== What to produce ==
After locating the line that contains "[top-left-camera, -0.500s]" in the records below, write out exactly that line and each line after it through the one that contains "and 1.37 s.", and nothing else.

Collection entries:

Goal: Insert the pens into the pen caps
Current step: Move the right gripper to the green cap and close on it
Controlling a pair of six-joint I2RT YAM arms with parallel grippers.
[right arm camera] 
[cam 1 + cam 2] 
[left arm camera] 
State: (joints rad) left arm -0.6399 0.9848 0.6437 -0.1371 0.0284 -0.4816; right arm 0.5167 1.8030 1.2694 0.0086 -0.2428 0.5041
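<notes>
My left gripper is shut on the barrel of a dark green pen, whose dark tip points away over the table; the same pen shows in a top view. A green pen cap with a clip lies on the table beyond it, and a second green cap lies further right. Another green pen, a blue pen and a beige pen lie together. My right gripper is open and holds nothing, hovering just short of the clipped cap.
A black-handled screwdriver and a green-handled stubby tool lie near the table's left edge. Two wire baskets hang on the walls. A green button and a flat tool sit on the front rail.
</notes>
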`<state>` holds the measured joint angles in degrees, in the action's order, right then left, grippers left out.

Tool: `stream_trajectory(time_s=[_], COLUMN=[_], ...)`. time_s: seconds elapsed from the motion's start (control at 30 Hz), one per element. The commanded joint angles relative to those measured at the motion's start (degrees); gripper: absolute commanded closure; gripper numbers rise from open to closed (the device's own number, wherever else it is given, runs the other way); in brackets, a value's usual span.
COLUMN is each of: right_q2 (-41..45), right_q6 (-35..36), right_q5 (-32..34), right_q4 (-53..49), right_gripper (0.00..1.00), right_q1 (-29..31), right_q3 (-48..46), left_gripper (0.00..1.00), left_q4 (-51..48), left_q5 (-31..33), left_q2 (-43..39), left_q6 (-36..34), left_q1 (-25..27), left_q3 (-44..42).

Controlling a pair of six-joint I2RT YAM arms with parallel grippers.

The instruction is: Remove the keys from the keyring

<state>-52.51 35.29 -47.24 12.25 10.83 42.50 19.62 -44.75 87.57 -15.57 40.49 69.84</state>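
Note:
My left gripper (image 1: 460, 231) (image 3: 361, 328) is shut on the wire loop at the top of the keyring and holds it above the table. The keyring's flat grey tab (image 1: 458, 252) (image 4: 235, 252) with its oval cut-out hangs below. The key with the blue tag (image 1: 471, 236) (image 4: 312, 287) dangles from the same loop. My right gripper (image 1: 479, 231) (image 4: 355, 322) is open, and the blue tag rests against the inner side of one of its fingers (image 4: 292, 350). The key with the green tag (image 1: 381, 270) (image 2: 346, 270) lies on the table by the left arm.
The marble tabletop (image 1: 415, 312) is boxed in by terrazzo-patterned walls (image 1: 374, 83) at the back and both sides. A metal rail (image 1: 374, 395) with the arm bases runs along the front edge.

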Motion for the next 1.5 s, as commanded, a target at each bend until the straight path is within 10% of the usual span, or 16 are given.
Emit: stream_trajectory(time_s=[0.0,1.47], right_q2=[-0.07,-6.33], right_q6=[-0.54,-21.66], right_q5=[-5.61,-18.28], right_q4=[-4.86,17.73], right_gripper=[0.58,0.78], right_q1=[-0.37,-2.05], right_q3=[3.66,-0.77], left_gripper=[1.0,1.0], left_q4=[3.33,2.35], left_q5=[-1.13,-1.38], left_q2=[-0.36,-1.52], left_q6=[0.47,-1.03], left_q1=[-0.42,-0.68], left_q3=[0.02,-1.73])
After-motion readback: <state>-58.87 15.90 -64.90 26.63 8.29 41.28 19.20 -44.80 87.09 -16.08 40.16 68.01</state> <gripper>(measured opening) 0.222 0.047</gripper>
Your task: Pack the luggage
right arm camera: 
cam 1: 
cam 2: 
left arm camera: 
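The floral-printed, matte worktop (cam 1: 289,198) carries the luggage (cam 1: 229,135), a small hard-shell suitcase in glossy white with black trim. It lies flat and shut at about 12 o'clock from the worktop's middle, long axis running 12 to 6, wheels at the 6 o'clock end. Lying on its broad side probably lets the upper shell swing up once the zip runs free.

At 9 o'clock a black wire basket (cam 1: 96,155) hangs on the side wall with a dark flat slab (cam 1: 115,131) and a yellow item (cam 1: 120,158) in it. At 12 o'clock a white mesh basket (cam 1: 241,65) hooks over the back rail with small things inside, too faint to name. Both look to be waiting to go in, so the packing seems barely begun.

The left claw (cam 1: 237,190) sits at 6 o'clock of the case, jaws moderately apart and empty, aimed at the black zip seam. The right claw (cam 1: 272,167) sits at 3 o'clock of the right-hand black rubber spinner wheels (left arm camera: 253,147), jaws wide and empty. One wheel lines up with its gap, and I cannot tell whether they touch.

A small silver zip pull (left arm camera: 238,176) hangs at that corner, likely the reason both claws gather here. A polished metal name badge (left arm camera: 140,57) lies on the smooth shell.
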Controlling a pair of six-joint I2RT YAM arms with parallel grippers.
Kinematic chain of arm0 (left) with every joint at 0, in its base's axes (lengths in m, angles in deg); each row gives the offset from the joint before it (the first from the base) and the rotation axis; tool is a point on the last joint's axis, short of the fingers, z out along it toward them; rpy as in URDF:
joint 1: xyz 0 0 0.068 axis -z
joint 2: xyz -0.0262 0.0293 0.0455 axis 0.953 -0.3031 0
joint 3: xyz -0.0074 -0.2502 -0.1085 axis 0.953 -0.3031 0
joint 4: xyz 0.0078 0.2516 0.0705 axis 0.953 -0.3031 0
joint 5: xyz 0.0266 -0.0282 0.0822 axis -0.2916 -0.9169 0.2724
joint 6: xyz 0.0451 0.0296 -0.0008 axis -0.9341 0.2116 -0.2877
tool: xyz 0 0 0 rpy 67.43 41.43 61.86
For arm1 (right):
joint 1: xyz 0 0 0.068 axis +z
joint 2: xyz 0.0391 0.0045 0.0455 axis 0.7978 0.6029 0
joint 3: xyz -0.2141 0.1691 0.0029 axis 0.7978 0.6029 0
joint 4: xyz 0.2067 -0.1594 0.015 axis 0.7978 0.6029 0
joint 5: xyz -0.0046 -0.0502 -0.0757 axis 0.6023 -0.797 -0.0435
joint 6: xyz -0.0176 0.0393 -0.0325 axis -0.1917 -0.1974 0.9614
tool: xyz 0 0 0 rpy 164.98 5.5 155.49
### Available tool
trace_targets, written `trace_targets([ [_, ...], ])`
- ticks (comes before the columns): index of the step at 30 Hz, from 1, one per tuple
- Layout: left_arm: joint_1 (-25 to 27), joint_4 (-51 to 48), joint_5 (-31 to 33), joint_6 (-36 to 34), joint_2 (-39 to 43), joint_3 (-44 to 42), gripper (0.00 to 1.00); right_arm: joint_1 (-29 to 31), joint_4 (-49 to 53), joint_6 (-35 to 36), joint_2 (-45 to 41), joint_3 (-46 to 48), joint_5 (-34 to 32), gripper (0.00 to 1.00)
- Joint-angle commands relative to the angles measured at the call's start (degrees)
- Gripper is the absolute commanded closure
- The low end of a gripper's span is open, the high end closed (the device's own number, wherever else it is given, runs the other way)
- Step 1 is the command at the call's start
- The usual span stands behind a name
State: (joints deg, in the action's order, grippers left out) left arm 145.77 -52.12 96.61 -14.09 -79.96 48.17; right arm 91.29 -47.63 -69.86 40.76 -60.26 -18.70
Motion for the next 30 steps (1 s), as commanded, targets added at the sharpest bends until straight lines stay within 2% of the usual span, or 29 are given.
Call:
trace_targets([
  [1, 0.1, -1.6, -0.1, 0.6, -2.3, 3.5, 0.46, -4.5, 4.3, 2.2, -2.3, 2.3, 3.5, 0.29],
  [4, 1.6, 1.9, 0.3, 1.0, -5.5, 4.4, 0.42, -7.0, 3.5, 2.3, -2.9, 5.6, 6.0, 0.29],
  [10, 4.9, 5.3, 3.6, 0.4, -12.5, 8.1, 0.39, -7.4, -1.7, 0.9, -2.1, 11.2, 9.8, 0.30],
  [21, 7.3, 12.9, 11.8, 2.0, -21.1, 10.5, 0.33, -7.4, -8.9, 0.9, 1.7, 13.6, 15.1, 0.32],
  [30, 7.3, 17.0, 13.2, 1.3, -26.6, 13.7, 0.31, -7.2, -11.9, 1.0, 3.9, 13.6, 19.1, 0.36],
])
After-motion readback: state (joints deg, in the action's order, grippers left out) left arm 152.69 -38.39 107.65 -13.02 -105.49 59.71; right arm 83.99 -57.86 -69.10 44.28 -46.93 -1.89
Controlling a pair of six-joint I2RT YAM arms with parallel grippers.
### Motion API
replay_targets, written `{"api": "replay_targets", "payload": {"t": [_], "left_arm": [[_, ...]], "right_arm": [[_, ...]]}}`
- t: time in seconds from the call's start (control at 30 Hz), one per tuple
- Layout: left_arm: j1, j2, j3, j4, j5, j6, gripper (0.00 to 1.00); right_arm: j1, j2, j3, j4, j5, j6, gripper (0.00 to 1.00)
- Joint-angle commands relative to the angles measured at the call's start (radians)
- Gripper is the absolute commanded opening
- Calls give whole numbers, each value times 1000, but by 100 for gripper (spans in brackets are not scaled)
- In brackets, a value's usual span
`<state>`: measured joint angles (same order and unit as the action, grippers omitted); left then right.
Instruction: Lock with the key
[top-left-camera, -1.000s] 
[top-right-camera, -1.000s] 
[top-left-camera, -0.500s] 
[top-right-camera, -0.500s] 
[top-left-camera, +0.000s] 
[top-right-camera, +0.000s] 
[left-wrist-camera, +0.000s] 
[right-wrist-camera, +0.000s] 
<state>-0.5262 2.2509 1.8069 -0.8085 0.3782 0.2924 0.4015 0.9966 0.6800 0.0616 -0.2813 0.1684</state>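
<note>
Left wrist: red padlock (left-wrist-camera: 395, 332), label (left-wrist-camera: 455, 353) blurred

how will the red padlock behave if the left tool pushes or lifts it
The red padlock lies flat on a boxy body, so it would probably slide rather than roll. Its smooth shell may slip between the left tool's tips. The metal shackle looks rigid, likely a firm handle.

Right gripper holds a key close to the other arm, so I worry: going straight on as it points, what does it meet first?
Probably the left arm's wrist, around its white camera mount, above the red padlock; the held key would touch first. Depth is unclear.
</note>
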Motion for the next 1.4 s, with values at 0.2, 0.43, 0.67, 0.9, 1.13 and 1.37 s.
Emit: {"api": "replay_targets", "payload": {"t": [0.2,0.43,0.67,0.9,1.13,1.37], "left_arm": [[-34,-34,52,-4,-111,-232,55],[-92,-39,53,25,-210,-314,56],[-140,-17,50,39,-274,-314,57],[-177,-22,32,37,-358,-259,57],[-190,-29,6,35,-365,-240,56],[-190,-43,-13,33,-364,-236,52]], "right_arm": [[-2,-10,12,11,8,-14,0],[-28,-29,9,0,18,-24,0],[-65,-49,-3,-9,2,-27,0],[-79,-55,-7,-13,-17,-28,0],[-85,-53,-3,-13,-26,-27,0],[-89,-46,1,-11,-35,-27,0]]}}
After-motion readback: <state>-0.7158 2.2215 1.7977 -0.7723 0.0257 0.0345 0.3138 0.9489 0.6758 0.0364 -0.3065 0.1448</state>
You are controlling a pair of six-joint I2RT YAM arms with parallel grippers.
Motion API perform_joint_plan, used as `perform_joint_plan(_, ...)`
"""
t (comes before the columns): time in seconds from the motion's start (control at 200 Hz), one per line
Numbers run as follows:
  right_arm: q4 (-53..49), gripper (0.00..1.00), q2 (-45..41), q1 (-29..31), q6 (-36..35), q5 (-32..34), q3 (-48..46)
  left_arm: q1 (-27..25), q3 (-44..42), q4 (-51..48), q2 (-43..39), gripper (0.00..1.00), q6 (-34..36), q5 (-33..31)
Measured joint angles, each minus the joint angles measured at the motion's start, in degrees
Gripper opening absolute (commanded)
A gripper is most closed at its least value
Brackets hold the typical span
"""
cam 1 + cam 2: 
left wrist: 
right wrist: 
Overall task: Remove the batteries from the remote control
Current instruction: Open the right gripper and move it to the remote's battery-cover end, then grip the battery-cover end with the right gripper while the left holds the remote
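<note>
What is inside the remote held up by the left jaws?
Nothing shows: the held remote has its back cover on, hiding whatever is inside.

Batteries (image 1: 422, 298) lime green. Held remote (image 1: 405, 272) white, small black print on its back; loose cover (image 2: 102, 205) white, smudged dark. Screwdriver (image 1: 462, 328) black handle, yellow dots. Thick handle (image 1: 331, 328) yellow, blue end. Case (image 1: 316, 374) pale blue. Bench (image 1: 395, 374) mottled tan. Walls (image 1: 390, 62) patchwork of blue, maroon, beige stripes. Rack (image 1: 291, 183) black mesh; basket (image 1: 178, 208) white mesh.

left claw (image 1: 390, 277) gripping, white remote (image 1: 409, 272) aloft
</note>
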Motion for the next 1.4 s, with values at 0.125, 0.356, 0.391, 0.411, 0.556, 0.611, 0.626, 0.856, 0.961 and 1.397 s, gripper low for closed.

== Answer to this problem ==
[top-left-camera, -0.500s] 
[top-right-camera, -0.500s] 
[top-left-camera, +0.000s] 
[top-right-camera, +0.000s] 
[left-wrist-camera, +0.000s] 
[right-wrist-camera, +0.000s] 
<state>-0.5262 2.2509 1.8069 -0.8085 0.3782 0.2924 0.4015 0.9966 0.6800 0.0616 -0.2813 0.1684</state>
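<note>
Left wrist: red padlock (left-wrist-camera: 395, 332), label (left-wrist-camera: 455, 353) blurred

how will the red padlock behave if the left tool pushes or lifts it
The red padlock lies flat on a boxy body, so it would probably slide rather than roll. Its smooth shell may slip between the left tool's tips. The metal shackle looks rigid, likely a firm handle.

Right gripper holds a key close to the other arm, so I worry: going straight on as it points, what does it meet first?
Probably the left arm's wrist, around its white camera mount, above the red padlock; the held key would touch first. Depth is unclear.
</note>
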Motion for the next 1.4 s, with values at 0.2, 0.43, 0.67, 0.9, 1.13 and 1.37 s.

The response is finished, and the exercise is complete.